Left it to the last minute? No problem. www.ServiceOntario.ca/PlateSticker
I clicked on the link to read
You can renew a licence plate sticker online...
"Hey Great!" I thought.  Instead of driving with an expired sticker, I could just renew online and wait until it comes in the mail before driving again.  Ah, but there was more!
...from 180 days before the expiry date until 11:59 p.m. on the day the sticker expires. After a sticker expires, you need to renew it in-person at a ServiceOntario centre.
Well, this was the day after it expired, so I was out of luck.

But does this practice even make sense?  Before the expiry date, when you are still legally entitled to drive to the ServiceOntario offices with the existing sticker, you can renew the sticker online.  But once the sticker expires, you are no longer entitled to use the easiest method to renew it without driving your car [1].  You must get there ... somehow.  Without your car.  Unless you want to break the law.
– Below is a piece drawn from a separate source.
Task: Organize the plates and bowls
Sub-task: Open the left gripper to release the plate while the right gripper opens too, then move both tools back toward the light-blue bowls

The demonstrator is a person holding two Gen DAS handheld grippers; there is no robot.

I checked the FAQs, and while they repeat the fact that online renewals are only possible before expiry is repeated, no explanation is given as to why.  Here are some possibilities.
  1. It's part of a secret pilot project to marginally increase the number of people riding bikes.
  2. They're supporting the taxi industry by enacting measures that would increase use rather than cutting cheques to all the taxi drivers.  There's no money left for that because they gave it all to Ontario's craft brewers.
  3. It's punishment for being a slacker or just plain absentminded.  Also, no dessert and you have extra chores for week, and wipe that smirk off your face young man!
  4. Concerns about the productivity levels of ServiceOntario staff.  If you don't take an hour out of your day to go to renew in person, the staff there will have an extra 20 seconds that they won't know what to do with.  Also, the line-up will be maybe 19 people long instead of 20, and they might feel lonely with so few people in there.
Maybe it's something else, but that's all I could come up with.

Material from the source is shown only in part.